Announcements and Dates
  • Monday, January 7: First lecture
  • Monday, January 21: MLK Day, no class.
  • Wednesday, January 28: Midterm I
  • Monday, February 18: Presidents' Day, no class.
  • Wednesday, February 27: Midterm II
  • Friday, March 15: Last Lecture
  • Monday, March 18: FINAL EXAM, 3-6PM.
Lecture Summaries
  • Lecture 1: Introduction. Elimination. Row operations. Row reduction. Row echelon form. Row reduced echelon form.
  • Lecture 2: Effect of row operations on a matrix. Elementary matrices. LU decomposition. Existence and uniqueness. LDU and PLU decomposition.
  • Lecture 3: LDL decomposition of symmetric matrices. Using LU decompositions to solve systems. Solving systems via inverses. Computing inverses via row reduction. Homogeneous vs. inhomogeneous systems.
  • Lecture 4: Abstract vector spaces and subspaces. Examples: spaces of functions, spaces of polynomials, spaces of matrices, spaces of sequences, solutions to differential equations, and others.
  • Lecture 5: Linear independence, span, bases, dimension for abstract vector spaces. Properties and examples.
  • Lecture 6: The four subspaces associated to a matrix and their dimensions. Column spaces, null space, row space, left null space. Rank and nullity. Finding bases for the four subspaces.
  • Lecture 7: Existence of left and right inverses. How to compute left and right inverses. Examples.
  • Lecture 8: Abstract linear transformations and examples. Rotations, projections, reflections, differentiation, integration. Matrix of a linear transformation in a given basis.
  • Lecture 9: Matrix of an abstract linear transformation. Reading the four subspaces of an abstract linear transformation from matrix representation. Midterm review.
  • Lecture 10: Dot product and orthogonality. Properties of dot product. Orthogonal complements and properties. Orthogonality and the four subspaces of a matrix.
  • Lecture 11: Matrix of projections and the left inverse. Least squares solutions. Weighted least squares. Best fit line. Examples. How does your GPS work?
  • Lecture 12: Orthonormal bases. Projections when an orthonormal basis is given. Orthogonal matrices. Gram-Schmidt process. Examples.
  • Lecture 13: Gram-Schmidt process and QR decomposition. Existence and uniqueness. Connections with left inverses and least squares. Examples.
  • Lecture 14: Abstract inner product spaces and examples. Abstract Gramm-Schmidt for spaces of functions. Legendre polynomials. Fourier coefficients.
  • Lecture 15: Determinants. Definition and properties. Computing determinants via row reduction, via cofactors, via permutation matrices. Invertible matrices.
  • Lecture 16: Applications of determinants: finding inverses via cofactors, Cramer's rule, volumes.
  • Lecture 17: Eigenvalues and eigenvectors. Examples. Characteristic polynomials. 2x2 matrices. Multiplicity of eigenvalues. Relation to trace and determinants.

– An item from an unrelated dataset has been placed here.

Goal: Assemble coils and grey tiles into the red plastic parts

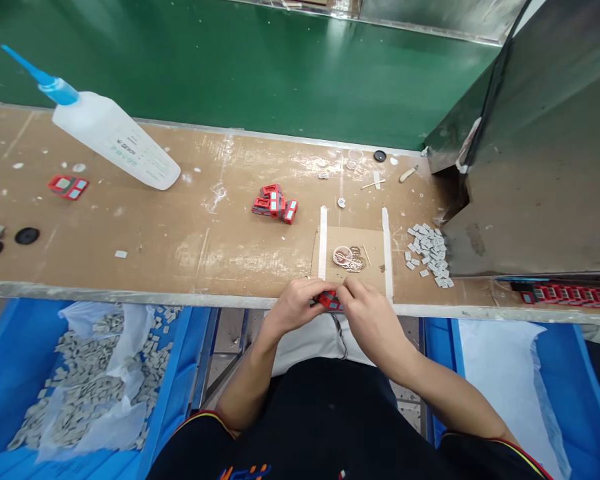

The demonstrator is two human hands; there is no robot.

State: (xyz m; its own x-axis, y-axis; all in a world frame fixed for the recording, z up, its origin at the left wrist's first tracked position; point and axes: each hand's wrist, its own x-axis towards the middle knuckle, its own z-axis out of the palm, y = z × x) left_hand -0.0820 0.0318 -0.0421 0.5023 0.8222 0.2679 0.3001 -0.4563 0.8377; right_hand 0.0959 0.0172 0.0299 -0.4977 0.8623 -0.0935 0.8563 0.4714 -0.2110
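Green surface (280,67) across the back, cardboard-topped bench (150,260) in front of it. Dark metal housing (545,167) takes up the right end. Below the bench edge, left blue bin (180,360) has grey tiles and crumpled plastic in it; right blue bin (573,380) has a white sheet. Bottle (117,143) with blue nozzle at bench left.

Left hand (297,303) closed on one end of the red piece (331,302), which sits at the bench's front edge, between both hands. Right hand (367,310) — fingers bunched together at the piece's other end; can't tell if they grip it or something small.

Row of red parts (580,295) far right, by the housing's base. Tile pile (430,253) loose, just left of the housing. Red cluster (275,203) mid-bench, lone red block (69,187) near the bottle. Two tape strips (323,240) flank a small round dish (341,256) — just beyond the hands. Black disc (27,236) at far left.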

  • Lecture 18: Similar matrices, diagonalizable matrices. Simultaneously diagonalizable matrices. Similar matrices share the same characteristic polynomial, eigenvalues, trace, determinant.
  • Lecture 19: Powers of matrices and exponentials via diagonalization. Difference and differential equations. Midterm review.
  • Lecture 20: Fibonacci sequences. Stability of difference and differential equations. Markov matrices. Perron-Frobenius. Google page rank. Other examples.
  • Lecture 21: Symmetric matrices and diagonalization. Skew symmetric matrices and stability of differential equations. Complex vectors. Hermitian product and properties. Hermitian transpose.
  • Lecture 22: Hermitian matrices, skew Hermitian matrices, unitary matrices, normal matrices. Properties of their eigenvalues and eigenspaces. Examples.
  • Lecture 23: Unitary similarity. Unitary triangularization. Unitary diagonalization. Examples. Spectral theorem for Hermitian and symmetric matrices.
  • Lecture 24: Quadratic forms and their definiteness. Criteria for definiteness. Positive decomposition of symmetric matrices. Writing quadratic forms as sums of squares.
  • Lecture 25: Singular value decomposition. Left and right singular vectors. Singular values. Calculating the singular value decomposition and examples.
  • Lecture 26: Applications of singular value decomposition. Reading off the 4 subspaces of a matrix, projections onto the four subspaces of a matrix, pseudoinverse, least squares solutions of minimal length.
  • Lecture 27: More examples and course review.